─── Supplied entries ───

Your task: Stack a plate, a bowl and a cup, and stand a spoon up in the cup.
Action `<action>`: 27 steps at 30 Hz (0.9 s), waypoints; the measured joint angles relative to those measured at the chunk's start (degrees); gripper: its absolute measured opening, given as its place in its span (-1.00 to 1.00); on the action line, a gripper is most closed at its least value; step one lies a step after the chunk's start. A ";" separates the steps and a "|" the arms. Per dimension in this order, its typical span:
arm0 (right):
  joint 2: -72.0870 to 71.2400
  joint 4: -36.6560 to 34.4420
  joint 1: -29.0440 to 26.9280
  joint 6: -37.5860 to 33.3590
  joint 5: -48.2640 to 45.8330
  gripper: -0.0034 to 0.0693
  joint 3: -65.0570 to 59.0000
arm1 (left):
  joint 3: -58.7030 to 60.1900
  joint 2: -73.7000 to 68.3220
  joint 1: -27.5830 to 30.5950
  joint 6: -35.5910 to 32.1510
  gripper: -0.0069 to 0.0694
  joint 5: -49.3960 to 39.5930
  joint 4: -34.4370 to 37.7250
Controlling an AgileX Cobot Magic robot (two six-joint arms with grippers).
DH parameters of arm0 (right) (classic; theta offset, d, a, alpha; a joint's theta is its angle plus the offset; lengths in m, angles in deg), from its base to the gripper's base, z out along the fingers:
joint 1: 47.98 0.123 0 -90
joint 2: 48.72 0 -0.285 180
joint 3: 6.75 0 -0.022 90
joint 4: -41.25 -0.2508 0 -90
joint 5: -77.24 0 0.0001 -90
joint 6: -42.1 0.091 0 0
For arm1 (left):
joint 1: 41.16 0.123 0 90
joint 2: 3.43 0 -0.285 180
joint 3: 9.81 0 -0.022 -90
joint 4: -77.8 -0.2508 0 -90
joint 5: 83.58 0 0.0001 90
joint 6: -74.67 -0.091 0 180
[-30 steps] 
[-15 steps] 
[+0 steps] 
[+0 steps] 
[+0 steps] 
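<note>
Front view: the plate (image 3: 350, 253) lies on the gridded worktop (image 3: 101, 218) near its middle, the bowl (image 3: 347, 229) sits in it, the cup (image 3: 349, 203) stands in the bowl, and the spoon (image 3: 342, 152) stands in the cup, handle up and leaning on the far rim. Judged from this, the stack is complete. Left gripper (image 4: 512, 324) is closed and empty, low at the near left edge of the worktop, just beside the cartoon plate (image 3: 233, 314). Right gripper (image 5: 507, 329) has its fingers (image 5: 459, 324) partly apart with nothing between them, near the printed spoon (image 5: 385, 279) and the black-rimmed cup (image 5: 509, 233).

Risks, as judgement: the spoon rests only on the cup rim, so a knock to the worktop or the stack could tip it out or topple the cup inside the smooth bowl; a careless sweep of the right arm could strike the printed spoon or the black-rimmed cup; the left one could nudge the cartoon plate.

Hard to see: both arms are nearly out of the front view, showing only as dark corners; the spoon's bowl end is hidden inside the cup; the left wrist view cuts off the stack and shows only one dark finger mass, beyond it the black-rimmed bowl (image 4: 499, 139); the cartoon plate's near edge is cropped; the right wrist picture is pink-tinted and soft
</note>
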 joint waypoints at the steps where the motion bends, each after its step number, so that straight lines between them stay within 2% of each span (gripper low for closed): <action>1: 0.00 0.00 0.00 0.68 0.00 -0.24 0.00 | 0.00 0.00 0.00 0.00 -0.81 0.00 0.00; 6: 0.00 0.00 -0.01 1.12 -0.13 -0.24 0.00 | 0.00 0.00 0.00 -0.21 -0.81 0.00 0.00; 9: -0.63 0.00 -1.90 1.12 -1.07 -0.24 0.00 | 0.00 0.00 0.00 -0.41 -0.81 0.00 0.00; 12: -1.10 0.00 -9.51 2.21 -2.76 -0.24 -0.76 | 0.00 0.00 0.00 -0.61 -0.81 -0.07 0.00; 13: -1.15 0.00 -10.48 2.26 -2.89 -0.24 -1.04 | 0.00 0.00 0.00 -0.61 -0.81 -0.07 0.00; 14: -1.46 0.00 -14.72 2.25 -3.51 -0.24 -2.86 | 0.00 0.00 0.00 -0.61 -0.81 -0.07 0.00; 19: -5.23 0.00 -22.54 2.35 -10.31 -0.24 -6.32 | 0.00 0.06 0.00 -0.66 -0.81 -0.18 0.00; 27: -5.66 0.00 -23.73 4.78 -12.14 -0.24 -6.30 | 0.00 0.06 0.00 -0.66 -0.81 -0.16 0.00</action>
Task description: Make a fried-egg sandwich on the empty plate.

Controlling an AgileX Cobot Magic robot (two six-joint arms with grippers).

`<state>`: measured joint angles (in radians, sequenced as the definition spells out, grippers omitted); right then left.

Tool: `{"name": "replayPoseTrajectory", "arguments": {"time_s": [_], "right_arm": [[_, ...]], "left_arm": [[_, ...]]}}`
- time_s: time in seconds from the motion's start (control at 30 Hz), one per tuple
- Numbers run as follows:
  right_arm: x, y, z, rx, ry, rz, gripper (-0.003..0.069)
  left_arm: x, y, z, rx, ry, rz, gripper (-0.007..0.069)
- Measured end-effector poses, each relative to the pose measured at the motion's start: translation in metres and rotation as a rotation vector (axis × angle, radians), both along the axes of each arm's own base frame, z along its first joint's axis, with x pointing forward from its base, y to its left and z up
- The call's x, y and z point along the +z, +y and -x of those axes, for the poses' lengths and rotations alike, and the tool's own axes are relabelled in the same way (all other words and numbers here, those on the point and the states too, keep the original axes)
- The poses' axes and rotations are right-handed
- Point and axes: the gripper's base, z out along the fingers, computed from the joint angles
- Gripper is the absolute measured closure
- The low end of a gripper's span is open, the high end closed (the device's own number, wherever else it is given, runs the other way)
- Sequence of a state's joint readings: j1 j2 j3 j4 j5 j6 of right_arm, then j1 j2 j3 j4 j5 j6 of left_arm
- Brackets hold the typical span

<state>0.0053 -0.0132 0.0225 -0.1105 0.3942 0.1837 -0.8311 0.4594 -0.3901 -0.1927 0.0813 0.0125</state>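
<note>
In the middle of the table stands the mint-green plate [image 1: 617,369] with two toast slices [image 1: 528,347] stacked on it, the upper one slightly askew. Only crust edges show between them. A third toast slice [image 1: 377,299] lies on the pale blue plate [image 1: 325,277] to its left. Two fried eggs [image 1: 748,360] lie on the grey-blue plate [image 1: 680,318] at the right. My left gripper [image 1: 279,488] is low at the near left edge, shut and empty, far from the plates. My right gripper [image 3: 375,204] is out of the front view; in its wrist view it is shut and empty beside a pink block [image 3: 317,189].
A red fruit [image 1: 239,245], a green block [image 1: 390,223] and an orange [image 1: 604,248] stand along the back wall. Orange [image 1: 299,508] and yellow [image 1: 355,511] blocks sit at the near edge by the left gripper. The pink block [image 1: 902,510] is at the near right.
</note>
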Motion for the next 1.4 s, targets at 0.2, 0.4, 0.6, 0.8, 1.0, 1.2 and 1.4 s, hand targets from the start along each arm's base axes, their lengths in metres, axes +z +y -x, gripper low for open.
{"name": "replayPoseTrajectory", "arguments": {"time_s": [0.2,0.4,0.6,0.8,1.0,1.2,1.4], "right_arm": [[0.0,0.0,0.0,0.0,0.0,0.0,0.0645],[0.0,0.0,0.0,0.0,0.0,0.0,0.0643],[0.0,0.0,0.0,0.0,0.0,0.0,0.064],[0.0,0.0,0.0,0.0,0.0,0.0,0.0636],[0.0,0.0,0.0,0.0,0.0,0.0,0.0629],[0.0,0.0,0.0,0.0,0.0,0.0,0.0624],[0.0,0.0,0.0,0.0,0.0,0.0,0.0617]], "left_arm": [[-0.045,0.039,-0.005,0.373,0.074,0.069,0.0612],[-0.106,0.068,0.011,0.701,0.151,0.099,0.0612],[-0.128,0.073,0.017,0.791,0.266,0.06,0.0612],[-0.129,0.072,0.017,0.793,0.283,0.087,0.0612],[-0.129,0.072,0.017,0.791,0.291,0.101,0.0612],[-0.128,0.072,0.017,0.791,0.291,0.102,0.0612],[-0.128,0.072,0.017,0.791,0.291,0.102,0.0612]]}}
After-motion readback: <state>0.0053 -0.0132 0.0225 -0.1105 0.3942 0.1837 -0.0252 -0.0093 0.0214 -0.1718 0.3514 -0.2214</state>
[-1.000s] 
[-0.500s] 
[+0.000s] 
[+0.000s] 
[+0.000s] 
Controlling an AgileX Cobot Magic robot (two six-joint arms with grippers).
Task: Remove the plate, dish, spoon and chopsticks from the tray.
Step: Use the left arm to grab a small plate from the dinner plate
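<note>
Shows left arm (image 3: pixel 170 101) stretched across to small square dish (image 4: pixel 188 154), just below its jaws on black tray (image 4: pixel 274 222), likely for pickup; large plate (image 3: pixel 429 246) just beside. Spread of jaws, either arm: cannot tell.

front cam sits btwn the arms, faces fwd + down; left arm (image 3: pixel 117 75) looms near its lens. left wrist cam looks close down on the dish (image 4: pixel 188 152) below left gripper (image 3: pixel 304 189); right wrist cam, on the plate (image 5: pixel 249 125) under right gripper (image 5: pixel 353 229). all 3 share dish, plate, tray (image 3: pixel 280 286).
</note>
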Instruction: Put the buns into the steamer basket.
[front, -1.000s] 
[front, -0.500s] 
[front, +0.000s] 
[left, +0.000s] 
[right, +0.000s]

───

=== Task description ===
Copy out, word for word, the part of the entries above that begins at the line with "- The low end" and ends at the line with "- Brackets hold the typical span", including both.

=== Solution to this exercise ===
- The low end of a gripper's span is open, the high end closed (the device's own number, wherever else it is given, runs the other way)
- Sequence of a state's joint readings: j1 j2 j3 j4 j5 j6 of right_arm, then j1 j2 j3 j4 j5 j6 of left_arm
- Brackets hold the typical span

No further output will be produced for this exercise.